Mark Hyde Harrison said introducing a limited number of large trusts would allow the aggregation of the small pension pots people build up as they move jobs.
NAPF-funded research published earlier this year found that £1.4bn is already trapped in 700,000 stranded workplace defined contribution (DC) pension pots worth less than £5,000. The number of these small pots is expected to increase significantly when pensions auto-enrolment begins later this year.
Pot proliferation should be looked at as part of efforts to find a wider solution to solving the problems associated with defined contribution pensions, Mr Hyde Harrison explained.
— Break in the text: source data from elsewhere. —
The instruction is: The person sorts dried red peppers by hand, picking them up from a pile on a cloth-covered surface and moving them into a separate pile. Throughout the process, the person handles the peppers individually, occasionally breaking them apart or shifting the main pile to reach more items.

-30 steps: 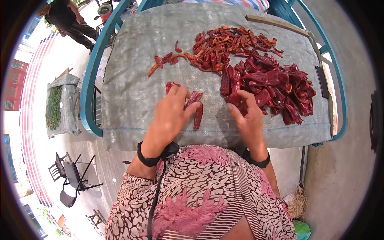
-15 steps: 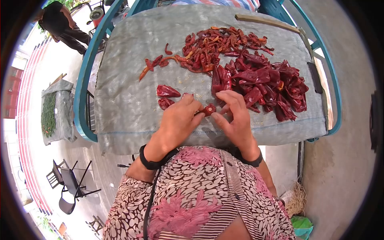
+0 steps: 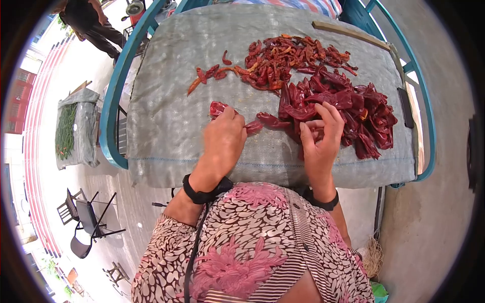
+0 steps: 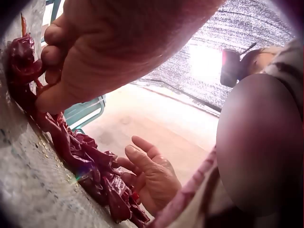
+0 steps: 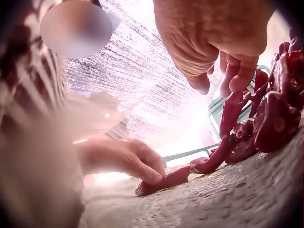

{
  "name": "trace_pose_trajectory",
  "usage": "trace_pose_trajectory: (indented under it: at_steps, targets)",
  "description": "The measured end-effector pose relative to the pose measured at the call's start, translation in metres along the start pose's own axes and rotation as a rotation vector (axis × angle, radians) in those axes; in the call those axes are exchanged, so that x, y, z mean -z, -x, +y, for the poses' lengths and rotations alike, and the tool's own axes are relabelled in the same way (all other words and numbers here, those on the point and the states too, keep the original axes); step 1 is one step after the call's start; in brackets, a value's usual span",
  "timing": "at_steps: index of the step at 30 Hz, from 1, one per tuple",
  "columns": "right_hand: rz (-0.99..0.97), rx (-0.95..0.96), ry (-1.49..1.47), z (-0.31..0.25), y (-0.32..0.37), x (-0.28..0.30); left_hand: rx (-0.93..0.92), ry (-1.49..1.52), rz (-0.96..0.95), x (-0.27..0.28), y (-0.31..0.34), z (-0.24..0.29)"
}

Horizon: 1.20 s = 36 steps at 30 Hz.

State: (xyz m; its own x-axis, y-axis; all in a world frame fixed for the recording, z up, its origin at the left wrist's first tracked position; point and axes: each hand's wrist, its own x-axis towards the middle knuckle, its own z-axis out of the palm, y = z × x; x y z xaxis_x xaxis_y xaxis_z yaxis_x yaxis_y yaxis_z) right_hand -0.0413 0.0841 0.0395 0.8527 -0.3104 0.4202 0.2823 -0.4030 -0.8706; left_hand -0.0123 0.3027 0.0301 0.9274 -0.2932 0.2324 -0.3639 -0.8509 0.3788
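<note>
In the head view my left hand (image 3: 225,141) pinches a dried red chili pepper (image 3: 253,127) low over the grey woven cloth (image 3: 172,121). The right wrist view shows that hand's thumb and fingers on the pepper (image 5: 164,183), close to the cloth. Another red pepper (image 3: 218,108) lies just past the left fingers, partly hidden. Between the hands a darker pepper (image 3: 273,120) reaches out from the pile of large dark red peppers (image 3: 369,113). My right hand (image 3: 324,134) is at the near-left side of this pile, fingers bent loosely and thumb apart.
Behind lies a heap of smaller, shrivelled chilies (image 3: 283,58), with several loose ones (image 3: 207,74) to its left. A phone (image 3: 405,107) and a wooden strip (image 3: 351,33) lie by the right and far edges. Blue metal rails (image 3: 113,106) flank the cloth. A person (image 3: 93,25) stands far left.
Half a second ago both hands met at a pepper in the middle. They have since parted: the left moved left with a pepper, the right went up and right to the large pile.
</note>
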Motion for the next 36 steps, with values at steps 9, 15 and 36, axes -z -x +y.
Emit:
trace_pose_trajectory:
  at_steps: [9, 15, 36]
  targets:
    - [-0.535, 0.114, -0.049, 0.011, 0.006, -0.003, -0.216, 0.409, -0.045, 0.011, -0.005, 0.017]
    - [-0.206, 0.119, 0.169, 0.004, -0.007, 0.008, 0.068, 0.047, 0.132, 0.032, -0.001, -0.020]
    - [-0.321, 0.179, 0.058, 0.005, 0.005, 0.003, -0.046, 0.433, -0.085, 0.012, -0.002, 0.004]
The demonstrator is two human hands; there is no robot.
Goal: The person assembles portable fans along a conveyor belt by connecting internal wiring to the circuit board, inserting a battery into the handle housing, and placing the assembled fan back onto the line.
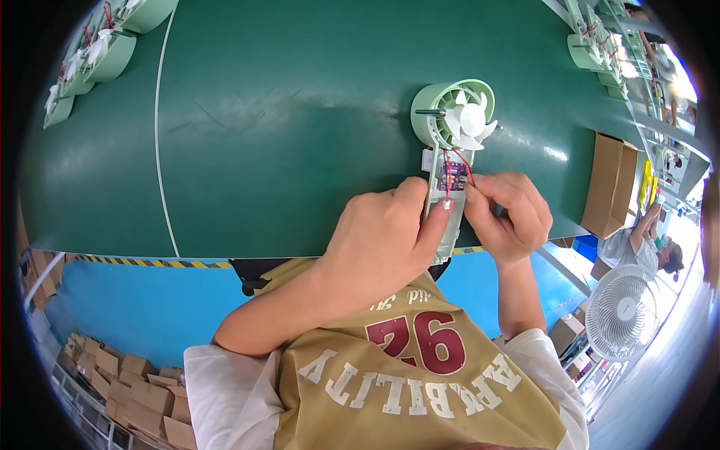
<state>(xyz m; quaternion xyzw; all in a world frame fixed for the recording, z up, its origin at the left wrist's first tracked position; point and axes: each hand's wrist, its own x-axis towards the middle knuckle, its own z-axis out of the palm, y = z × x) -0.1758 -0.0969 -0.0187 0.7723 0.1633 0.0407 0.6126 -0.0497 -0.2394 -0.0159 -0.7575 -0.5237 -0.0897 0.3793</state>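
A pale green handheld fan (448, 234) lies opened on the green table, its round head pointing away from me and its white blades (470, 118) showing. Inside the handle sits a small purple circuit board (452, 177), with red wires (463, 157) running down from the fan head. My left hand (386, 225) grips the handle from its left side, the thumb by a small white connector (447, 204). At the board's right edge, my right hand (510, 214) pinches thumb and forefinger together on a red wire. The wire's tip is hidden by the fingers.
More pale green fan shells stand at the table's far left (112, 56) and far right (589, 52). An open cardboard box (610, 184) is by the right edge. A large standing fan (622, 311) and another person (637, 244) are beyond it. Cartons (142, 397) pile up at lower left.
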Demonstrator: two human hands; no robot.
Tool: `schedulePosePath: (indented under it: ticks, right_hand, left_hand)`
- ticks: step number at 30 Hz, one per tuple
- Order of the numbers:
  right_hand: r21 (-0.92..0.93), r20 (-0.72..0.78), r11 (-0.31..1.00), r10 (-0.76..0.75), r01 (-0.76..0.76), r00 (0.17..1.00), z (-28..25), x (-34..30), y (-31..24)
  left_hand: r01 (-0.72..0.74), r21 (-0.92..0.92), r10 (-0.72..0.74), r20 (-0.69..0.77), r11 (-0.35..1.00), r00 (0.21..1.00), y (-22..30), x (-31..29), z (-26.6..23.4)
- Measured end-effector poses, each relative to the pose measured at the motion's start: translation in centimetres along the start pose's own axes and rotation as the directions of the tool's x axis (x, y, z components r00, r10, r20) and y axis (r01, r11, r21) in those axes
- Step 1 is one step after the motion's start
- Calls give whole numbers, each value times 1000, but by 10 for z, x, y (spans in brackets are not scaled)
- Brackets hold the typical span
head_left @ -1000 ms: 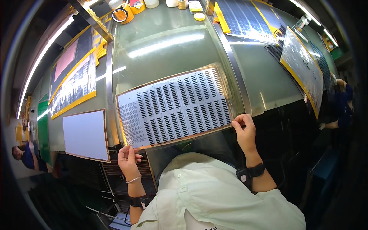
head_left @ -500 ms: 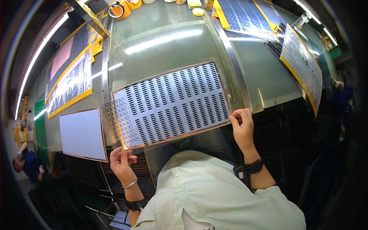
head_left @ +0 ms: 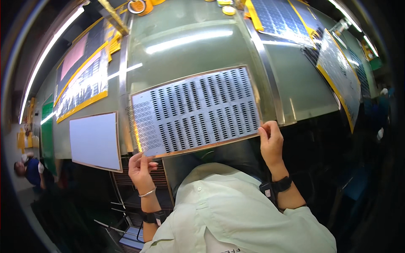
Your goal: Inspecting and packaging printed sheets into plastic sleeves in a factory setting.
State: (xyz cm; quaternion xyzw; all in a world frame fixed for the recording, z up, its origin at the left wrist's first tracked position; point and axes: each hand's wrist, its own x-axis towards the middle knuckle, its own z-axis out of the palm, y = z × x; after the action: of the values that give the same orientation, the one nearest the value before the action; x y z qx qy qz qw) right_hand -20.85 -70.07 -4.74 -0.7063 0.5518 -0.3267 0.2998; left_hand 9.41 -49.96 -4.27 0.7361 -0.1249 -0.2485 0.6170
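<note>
A white panel (head_left: 147, 152) with a copper-coloured edge lies on the table before me. Over it is a clear film (head_left: 204, 110) printed with rows of black slots and, at its left end, small rings. My left hand (head_left: 141, 168) pinches the near left corner, thumb and finger together. At the near right corner, my right hand (head_left: 271, 137) holds the edge between thumb and fingers. Both hands seem to grip the film; whether they also touch the panel I cannot tell. A blank white panel (head_left: 96, 141) with a similar edge lies to the left.
Yellow-edged films (head_left: 82, 95) lie at the left, with more yellow-edged sheets (head_left: 278, 19) at the far right. Tape rolls (head_left: 137, 6) stand at the far edge. Metal strips (head_left: 270, 76) cross the glossy green table (head_left: 185, 61). A person (head_left: 31, 170) is at the far left.
The printed film has shifted right over the panel; its ring pattern stuck out past the left edge and now lies mostly on it. Both hands keep their hold. The whole view has shifted slightly.
</note>
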Motion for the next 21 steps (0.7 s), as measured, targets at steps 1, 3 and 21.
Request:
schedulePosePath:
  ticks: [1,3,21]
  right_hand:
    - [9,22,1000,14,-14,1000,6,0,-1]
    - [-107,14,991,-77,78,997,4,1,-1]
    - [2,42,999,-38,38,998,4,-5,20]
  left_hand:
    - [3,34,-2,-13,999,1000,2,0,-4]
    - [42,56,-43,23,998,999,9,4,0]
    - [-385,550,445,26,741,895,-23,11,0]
‘We’re in danger of moving from a world where we had institutionalised pension provision into more of a retail environment which is going to lead to higher costs and changes and less efficient structures.’
Mr Hyde Harrison said: ‘Super-trusts are aligned to members and achieve scale. They would be end-of-service providers and would align with members to give them good outcomes.’
The trusts could have strong governance standards, as well as driving down costs and charges and forcing transparency in the annuity marketplace. ‘It ensures you have someone speaking for members and acting in market in their interests,’ he added.
Mr Hyde Harrison said that, if the government did succeed in improving the DC system, it would have benefits for the country as a whole, as well as savers.
‘If they do get better outcomes for individuals it will probably lead to less leakage, more money spent in the UK and less reliance on benefits.’
But, he added, action was needed now. ‘We need to take decisive action and need to think about these things now if auto-enrolment is going to be the success we all hope it will be,’ he said.